Mallick Satya P, Zhu Yuanxin, Kriegman David
Department of Electrical and Computer Engineering, University of California at San Diego, La Jolla, CA 92093, USA.
J Struct Biol. 2004 Jan-Feb;145(1-2):52-62. doi: 10.1016/j.jsb.2003.11.005.
A new learning-based approach is presented for particle detection in cryo-electron micrographs using the Adaboost learning algorithm. The approach builds directly on the successful detectors developed for the domain of face detection. It is a discriminative algorithm which learns important features of the particle's appearance using a set of training examples of the particles and a set of images that do not contain particles. The algorithm is fast (10 s on a 1.3 GHz Pentium M processor), is generic, and is not limited to any particular shape or size of the particle to be detected. The method has been evaluated on a publicly available dataset of 82 cryoEM images of keyhole lympet hemocyanin (KLH). From 998 automatically extracted particle images, the 3-D structure of KLH has been reconstructed at a resolution of 23.2 A which is the same resolution as obtained using particles manually selected by a trained user.
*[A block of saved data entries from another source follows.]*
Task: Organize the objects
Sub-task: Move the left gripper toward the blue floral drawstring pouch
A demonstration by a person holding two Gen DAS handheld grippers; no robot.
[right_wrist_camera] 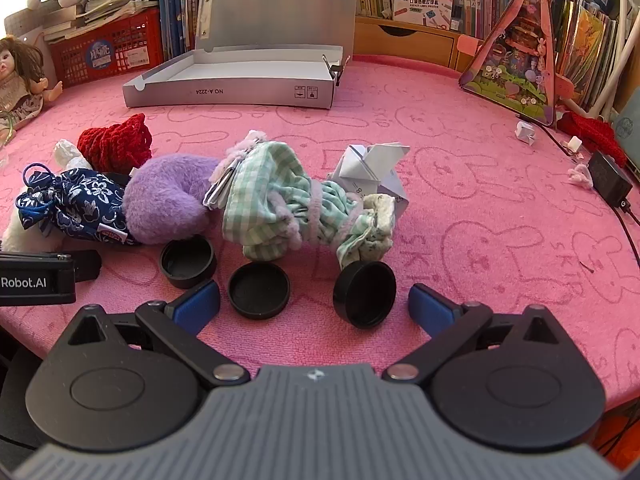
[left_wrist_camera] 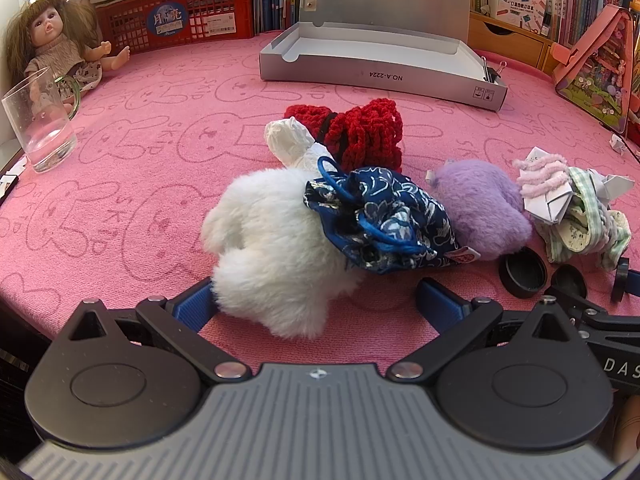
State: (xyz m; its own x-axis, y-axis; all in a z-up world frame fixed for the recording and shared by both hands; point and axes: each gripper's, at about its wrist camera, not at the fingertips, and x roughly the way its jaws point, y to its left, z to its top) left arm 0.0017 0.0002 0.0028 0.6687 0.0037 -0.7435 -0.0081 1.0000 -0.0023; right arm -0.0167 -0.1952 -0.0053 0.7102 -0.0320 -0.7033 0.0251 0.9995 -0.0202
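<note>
Both hand-held grippers hang empty over the near edge of the pink rabbit-print worktop (left_wrist_camera: 120, 200). Left hand-held gripper (left_wrist_camera: 316, 300) has its blue pads spread wide, the fluffy white plush toy (left_wrist_camera: 264, 248) lying just ahead of them and partly between them, not pinched. Right hand-held gripper (right_wrist_camera: 314, 306) is equally spread, with two of the three black round caps (right_wrist_camera: 259, 290) between its fingers, neither one touched.

Sorting looks barely begun. The open grey cardboard box (right_wrist_camera: 228, 94) near the far edge appears empty inside. Everything else lies in one loose heap mid-worktop: a blue floral drawstring pouch (left_wrist_camera: 380, 220) resting on the white plush, a red crocheted piece (left_wrist_camera: 360, 132) behind it, a lilac furry pouch (right_wrist_camera: 164, 204), a green checked cloth bundle (right_wrist_camera: 280, 200) and a folded white paper shape (right_wrist_camera: 372, 164). If the box is the destination, all of it remains to be moved.
</note>
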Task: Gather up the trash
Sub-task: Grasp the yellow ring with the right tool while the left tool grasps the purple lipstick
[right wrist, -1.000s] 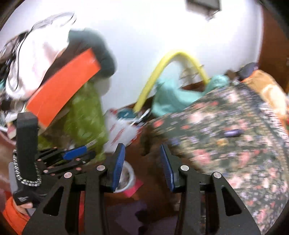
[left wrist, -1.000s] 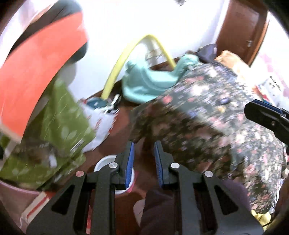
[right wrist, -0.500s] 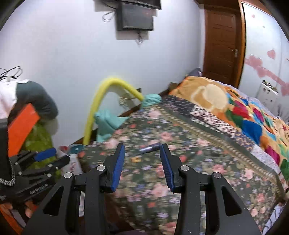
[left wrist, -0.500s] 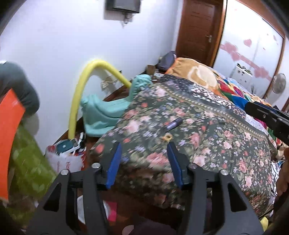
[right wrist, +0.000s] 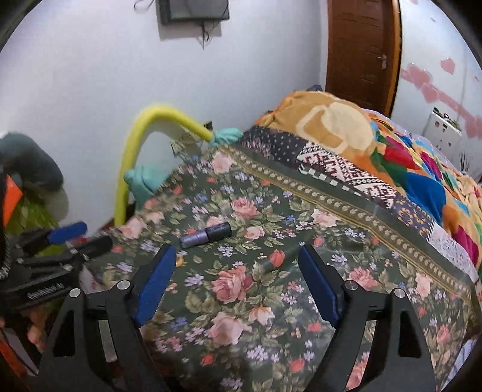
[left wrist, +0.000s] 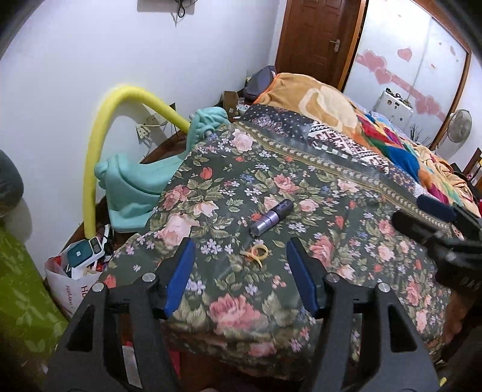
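Both tools hover over the near end of the bed (left wrist: 346,169), above its floral cover. The left hand-held gripper (left wrist: 241,271) is opening, its jaws apart with nothing between them; the right hand-held gripper (right wrist: 238,277) is opening wider and is likewise empty. Just beyond the left one lies a small yellow scrap (left wrist: 257,251), and past it a grey-purple tube (left wrist: 271,217), near the bed's left edge. The left view alone shows the scrap clearly; only the right view shows the wall-mounted screen (right wrist: 192,12).
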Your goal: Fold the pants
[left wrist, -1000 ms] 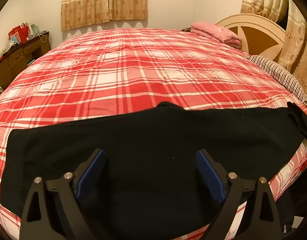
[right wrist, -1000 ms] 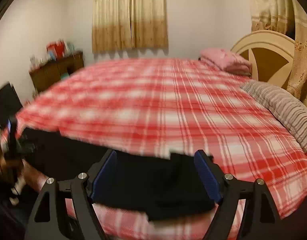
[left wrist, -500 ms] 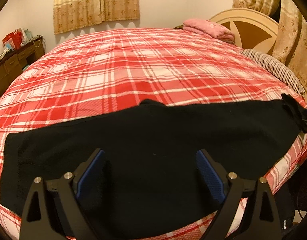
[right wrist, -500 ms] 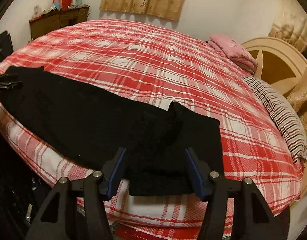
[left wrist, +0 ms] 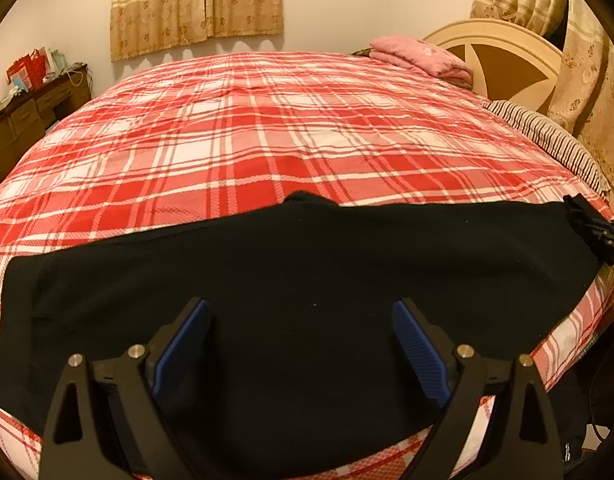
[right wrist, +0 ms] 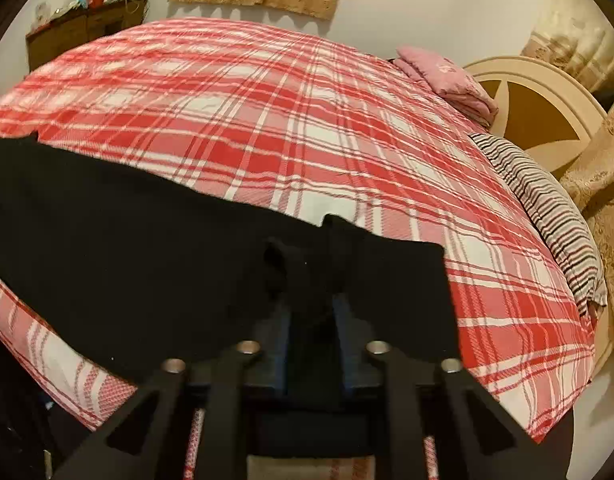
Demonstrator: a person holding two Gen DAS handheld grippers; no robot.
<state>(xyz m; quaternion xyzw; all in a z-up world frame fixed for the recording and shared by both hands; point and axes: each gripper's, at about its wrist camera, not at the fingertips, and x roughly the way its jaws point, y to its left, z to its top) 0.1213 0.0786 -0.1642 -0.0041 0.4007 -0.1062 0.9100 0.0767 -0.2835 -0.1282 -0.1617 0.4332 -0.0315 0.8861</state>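
The right gripper [right wrist: 311, 320] pinches a bunched fold of the pants [right wrist: 147, 248] at lower centre; a shallow bite may slip. The left gripper [left wrist: 299, 344] hovers spread.

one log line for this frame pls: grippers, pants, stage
stage: fold grasp | right gripper: shut on black pants | left gripper: open above pants | pants: flat on plaid bedspread
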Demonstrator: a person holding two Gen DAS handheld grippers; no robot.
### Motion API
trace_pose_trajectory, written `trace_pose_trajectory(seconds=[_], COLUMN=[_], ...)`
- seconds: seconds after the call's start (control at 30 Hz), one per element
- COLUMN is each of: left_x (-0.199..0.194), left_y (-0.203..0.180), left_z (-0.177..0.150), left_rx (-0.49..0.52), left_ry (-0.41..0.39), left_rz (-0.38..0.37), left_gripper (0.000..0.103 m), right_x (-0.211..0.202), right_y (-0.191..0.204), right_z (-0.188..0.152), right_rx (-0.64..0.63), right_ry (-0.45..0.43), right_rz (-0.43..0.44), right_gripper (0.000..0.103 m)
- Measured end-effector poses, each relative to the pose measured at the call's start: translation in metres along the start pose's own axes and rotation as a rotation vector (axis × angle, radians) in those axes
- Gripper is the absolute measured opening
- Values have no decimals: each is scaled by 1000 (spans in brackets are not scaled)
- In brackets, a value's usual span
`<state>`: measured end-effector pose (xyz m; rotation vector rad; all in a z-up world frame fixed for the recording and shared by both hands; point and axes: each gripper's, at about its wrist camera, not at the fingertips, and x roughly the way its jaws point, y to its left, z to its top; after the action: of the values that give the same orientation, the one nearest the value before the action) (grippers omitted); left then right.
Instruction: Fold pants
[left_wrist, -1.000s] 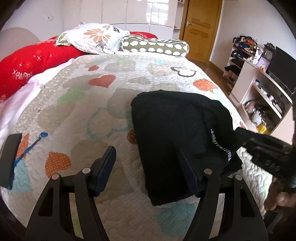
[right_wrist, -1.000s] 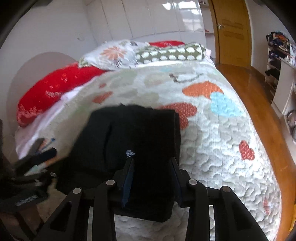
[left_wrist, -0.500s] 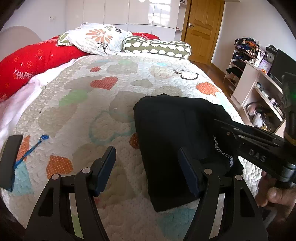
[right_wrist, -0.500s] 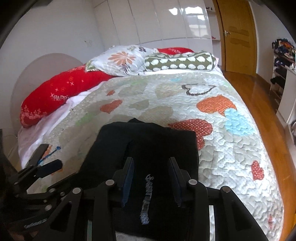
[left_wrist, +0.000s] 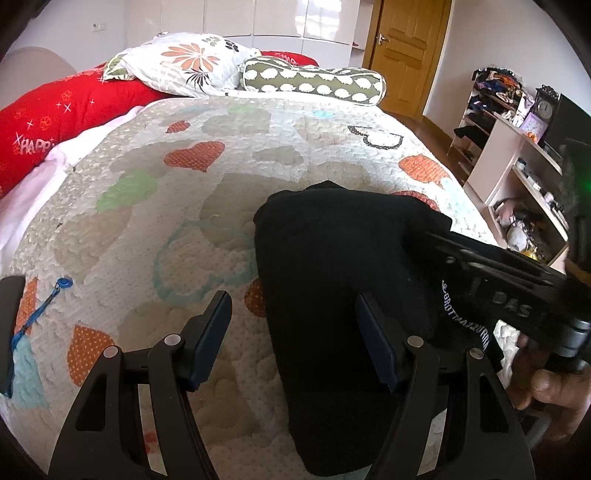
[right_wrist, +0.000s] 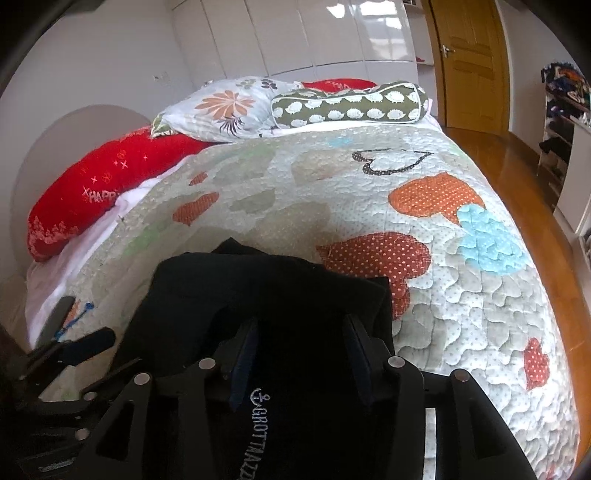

提出了一种基于学习的新方法,用于使用Adaboost学习算法在冷冻电子显微镜图像中进行颗粒检测。该方法直接基于为面部检测领域开发的成功检测器。它是一种判别算法,使用一组颗粒的训练示例和一组不包含颗粒的图像来学习颗粒外观的重要特征。该算法速度快(在1.3 GHz奔腾M处理器上需10秒),具有通用性,并且不限于要检测的颗粒的任何特定形状或大小。该方法已在公开可用的数据集上进行了评估,该数据集包含82张钥孔戚血蓝蛋白(KLH)的冷冻电镜图像。从998个自动提取的颗粒图像中,已以23.2埃的分辨率重建了KLH的三维结构,该分辨率与由训练有素的用户手动选择的颗粒所获得的分辨率相同。